The total spark application wallclock time can be divided into time spent in driver and time spent in executors. When a spark application spends too much time in the driver, it wastes the executors compute time. Executors can also waste compute time, because of lack of tasks or skew. And finally, critical path time is the minimum time that this application will take even if we give it infinite executors. Ideal application time is computed by assuming ideal partitioning (tasks == cores and no skew) of data in all stages of the application.
Driver vs Executor wallclock time
Critical and ideal application time
Core compute hours wastage by driver and executor
OCCH : One Core Compute Hours
Using the fine grained task level data and the relationship between stages, sparklens can simulate how the application will behave when the number of executors is changed. Specifically, sparklens will predict wall clock time and cluster utilization. Note that cluster utilization is not cluster cpu utilization. It only means some task was scheduled on a core. The cpu utilization will further depend upon if the task is cpu bound or IO bound.
Predicted wall clock time and cluster utilization with different executor counts
Not all stages are equally important.

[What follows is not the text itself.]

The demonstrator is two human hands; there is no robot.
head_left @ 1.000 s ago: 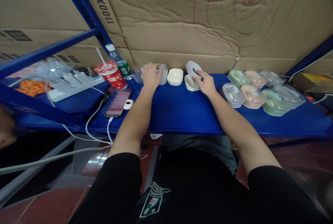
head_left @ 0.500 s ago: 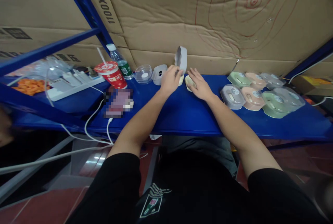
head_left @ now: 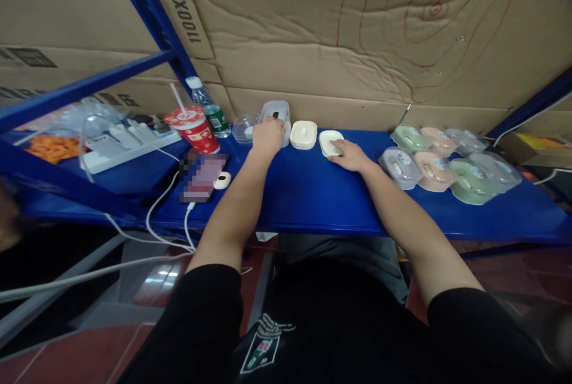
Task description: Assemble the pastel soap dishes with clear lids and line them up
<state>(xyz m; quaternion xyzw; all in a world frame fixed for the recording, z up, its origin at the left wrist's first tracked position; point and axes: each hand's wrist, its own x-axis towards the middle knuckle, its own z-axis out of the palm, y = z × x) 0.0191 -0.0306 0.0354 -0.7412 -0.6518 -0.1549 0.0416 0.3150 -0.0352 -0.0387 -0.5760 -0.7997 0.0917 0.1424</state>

Start by looking at stages which occupy most of the wall clock time. Specifically look for lower PRatio and higher TaskSkew and fix accordingly.
Per stage metrics
PRatio : Number of tasks in stage divided by number of cores. Represents degree of parallelism in the stage
TaskSkew : Duration of largest task in stage divided by duration of median task.Represents degree of skew in the stage
If autoscaling or dynamic allocation is enabled, we can see how many executors were available at any given time. This chart also plots the executors used by different spark jobs within the application and what is the minimal number of executors (ideal) which could have finished the same work in same amount of wall clock time.
Executors available and executors required over time
SparkListener framework reports this data for each task in the application. Here we show the summary information like min, max, sum and mean for each of these value over all the tasks across all the stages and jobs in the application.